# Active Inference model inversion: T-Maze Environment

In [1]:
import jax
import jax.numpy as jnp
from copy import deepcopy

import seaborn as sns
import matplotlib.pyplot as plt

from pymdp.jax.agent import Agent
from pymdp.envs import TMazeEnv
from pymdp import utils 
import numpy as np

## Environment

Here we consider an agent navigating a three-armed 'T-maze,' with the agent starting in a central location of the maze. The bottom arm of the maze contains an informative cue, which signals in which of the two top arms ('Left' or 'Right', the ends of the 'T') a reward is likely to be found. 

### Hidden states

The T-Maze environment is comprised of two hidden state factors:

- `Location`: a $4$-dimensional vector that encodes the current position of the agent, and can take the following values: {`CENTER`, `RIGHT ARM`, `LEFT ARM`, or `CUE LOCATION`}. For example, if the agent is in the `CUE LOCATION`, the current state of this factor would be $s_1 = [0 \ 0 \ 0 \ 1]$.

-`Reward Condition`: a $ 1 \ x \ 2 $ vector that encodes the reward condition of the trial: {`Reward on Right`, or `Reward on Left`}.  A trial where the condition is reward is `Reward on Left` is thus encoded as the state $s_2 = [0 \ 1]$.

The environment is designed such that when the agent is located in the `RIGHT ARM` and the reward condition is `Reward on Right`, the agent has a specified probability $a$ (where $a > 0.5$) of receiving a reward, and a low probability $b = 1 - a$ of receiving a 'loss' (we can think of this as an aversive or unpreferred stimulus). If the agent is in the `LEFT ARM` for the same reward condition, the reward probabilities are swapped, and the agent experiences loss with probability $a$, and reward with lower probability $b = 1 - a$. These reward contingencies are intuitively swapped for the `Reward on Left` condition. 

### Observations

The agent is equipped with three sensory channels or observation modalities: `Location`, `Reward`, and `Cue`. 

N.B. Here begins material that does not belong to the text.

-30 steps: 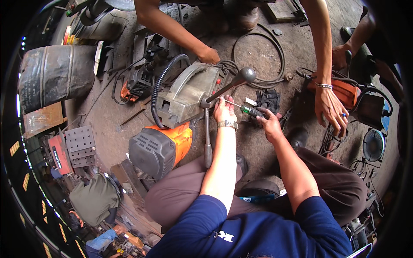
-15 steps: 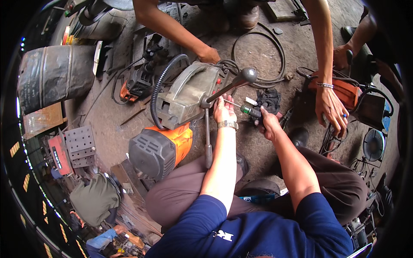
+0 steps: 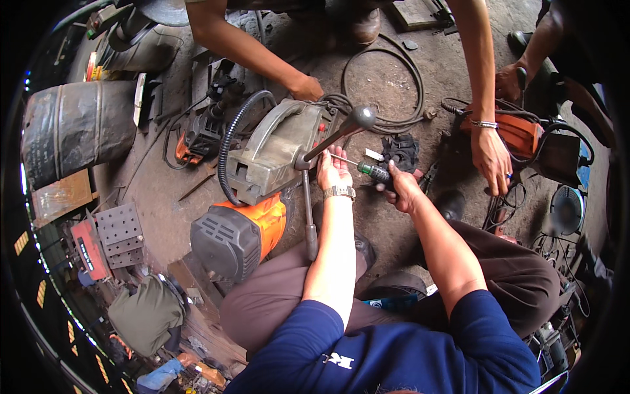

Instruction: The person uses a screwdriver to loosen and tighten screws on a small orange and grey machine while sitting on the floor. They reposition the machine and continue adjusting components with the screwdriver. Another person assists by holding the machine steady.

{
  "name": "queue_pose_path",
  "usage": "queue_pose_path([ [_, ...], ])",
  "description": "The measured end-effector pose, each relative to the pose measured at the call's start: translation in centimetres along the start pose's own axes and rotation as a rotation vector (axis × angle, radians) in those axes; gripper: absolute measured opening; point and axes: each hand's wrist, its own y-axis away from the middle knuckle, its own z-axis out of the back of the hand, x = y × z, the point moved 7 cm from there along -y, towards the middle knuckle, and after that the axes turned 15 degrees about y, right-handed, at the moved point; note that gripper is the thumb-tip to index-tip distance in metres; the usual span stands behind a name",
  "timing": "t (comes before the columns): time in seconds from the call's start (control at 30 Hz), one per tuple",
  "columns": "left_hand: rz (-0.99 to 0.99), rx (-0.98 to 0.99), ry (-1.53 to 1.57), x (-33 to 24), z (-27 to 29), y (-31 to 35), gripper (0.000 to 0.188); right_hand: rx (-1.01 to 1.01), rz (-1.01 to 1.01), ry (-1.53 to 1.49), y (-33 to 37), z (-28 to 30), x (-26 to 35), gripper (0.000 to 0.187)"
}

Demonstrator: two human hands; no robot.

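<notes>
A screwdriver point(image 3: 375, 172) with a black and green handle is gripped in my right hand point(image 3: 401, 187). Its thin shaft points left toward the side panel of a grey drilling machine point(image 3: 275, 144) with an orange and black motor housing point(image 3: 246, 233). Where the tip meets the panel is hidden. My left hand point(image 3: 335, 172), with a watch on its wrist, lies palm up beside that panel, fingers stretched out under the shaft. A feed lever point(image 3: 338, 136) with a round knob crosses just above my fingers. Another person's hand point(image 3: 306, 88) rests at the machine's far end.
A coiled cable point(image 3: 420, 85) lies on the floor beyond. A black strapped item point(image 3: 400, 150) sits right of the screwdriver. The other person's second hand point(image 3: 492, 161) hangs near an orange power tool point(image 3: 522, 139). A metal drum point(image 3: 79, 128) lies at the left.
The whole scene has shifted slightly left in view. My right hand keeps hold of the screwdriver, its grip on the handle slightly changed. My left hand stays palm up by the panel.
</notes>
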Motion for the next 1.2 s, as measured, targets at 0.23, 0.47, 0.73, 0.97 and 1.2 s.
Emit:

-  `Location`: a $4$-dimensional observation that encodes the sensed position of the agent, and can take the same values as the `Location` hidden state factor.
  
- `Reward` : a $3$-dimensional observation that can take the values `No Reward`, `Reward` or `Loss`.  The `No Reward` (index 0) observation is  observed whenever the agent isn't occupying one of the two T-maze arms (the right or left arms). The `Reward` (index 1) and `Loss` (index 2) observations are observed in the right and left arms of the T-maze, with associated probabilities that depend on the reward condition (i.e. on the value of the second hidden state factor).

- `Cue`: a $2$-dimensional observation that can take the values `Cue Right` or `Cue Left`. This observation signals the reward condition of the trial, and therefore in which arm the `Reward` observation is more probable. When the agent occupies the other two arms (the `RIGHT` or `LEFT` arms), the `Cue` observation will be `Cue Right` or `Cue Left` with equal probability. However (as we'll see below when we intialise the agent), the agent's beliefs about the likelihood mapping render these observations uninformative and irrelevant to state inference

## Initialize environment
Now we can initialize the T-maze environment using the built-in `TMazeEnv` class from the `pymdp.envs` module.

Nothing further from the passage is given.